§ **WHAT NEEDS TO BE DONE**
Search the entries for the word "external" and copy each line that has it.

[Items from a dataset]
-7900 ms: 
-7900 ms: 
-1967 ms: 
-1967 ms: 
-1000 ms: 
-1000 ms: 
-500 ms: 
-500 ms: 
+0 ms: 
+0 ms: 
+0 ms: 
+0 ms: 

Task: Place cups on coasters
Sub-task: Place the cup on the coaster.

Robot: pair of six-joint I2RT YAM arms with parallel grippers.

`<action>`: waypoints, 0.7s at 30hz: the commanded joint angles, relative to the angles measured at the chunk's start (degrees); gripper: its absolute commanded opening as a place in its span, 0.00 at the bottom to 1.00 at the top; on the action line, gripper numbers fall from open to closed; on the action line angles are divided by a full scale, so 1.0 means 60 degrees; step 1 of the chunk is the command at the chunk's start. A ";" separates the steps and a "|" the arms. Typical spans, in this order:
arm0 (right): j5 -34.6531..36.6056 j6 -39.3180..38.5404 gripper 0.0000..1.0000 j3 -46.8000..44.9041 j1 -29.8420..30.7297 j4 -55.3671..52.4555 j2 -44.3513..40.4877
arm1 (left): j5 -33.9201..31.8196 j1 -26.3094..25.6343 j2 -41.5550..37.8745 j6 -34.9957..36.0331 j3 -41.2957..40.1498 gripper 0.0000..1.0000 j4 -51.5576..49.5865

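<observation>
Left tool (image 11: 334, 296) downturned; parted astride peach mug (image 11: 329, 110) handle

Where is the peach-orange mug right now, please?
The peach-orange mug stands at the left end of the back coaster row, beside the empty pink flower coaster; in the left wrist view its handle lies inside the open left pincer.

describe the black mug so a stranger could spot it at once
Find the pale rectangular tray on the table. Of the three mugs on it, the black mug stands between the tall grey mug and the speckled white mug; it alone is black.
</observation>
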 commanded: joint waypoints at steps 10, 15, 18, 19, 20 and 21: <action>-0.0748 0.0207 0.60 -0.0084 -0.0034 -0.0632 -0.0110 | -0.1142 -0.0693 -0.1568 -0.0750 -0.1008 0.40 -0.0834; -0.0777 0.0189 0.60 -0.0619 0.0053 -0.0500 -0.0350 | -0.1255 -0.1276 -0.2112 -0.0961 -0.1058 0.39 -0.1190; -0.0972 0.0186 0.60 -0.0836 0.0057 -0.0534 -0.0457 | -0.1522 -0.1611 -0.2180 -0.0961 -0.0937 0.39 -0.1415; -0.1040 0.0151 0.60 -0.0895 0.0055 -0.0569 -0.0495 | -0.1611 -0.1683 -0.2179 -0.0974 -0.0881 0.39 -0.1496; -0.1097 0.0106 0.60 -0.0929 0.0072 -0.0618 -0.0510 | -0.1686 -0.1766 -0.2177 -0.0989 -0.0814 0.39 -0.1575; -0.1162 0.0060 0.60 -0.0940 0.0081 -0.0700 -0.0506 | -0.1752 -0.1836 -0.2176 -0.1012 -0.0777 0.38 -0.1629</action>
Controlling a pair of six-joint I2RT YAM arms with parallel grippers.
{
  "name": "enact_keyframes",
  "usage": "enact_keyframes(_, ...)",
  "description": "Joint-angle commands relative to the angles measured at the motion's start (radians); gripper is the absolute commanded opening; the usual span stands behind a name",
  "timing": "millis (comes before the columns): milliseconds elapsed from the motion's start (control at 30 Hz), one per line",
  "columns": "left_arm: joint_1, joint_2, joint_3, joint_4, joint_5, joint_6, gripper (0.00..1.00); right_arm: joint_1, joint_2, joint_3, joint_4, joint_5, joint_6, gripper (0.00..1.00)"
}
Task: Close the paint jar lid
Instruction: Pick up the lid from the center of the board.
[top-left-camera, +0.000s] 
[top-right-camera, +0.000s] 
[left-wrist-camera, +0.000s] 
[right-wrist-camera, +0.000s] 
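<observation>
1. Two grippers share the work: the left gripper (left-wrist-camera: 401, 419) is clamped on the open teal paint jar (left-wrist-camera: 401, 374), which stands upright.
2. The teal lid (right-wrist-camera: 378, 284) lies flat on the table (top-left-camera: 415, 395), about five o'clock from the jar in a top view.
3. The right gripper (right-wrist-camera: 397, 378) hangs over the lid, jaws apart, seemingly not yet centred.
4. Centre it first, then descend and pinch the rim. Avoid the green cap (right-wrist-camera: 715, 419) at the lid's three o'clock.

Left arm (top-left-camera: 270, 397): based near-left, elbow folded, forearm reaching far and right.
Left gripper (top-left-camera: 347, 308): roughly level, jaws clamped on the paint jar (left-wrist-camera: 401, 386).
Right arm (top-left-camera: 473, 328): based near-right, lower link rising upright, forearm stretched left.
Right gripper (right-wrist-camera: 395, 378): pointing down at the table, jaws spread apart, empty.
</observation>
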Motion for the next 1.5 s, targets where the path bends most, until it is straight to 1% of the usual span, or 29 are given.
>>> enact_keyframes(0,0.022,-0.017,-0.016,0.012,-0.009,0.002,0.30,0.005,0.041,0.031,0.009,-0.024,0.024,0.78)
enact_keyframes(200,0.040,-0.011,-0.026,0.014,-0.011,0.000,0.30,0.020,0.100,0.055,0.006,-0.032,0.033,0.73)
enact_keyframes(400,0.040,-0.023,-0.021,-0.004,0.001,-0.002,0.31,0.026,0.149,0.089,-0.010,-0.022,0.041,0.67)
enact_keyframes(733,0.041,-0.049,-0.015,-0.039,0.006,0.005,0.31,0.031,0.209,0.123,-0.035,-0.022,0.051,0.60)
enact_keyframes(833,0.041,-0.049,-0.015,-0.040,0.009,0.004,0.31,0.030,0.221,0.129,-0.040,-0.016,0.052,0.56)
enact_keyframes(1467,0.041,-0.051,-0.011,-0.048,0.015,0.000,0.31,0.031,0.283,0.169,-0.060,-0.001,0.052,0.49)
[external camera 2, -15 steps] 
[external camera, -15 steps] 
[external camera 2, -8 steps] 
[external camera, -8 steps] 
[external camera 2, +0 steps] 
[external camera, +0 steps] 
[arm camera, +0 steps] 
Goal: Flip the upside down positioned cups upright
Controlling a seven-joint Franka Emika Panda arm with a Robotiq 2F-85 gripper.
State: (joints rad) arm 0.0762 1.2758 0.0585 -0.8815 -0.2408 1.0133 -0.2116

§ **ANSWER BOX**
[external camera 2, -15 steps] 
[external camera, -15 steps] 
[external camera 2, -8 steps] 
[external camera, -8 steps] 
[external camera 2, +0 steps] 
[external camera, +0 steps] 

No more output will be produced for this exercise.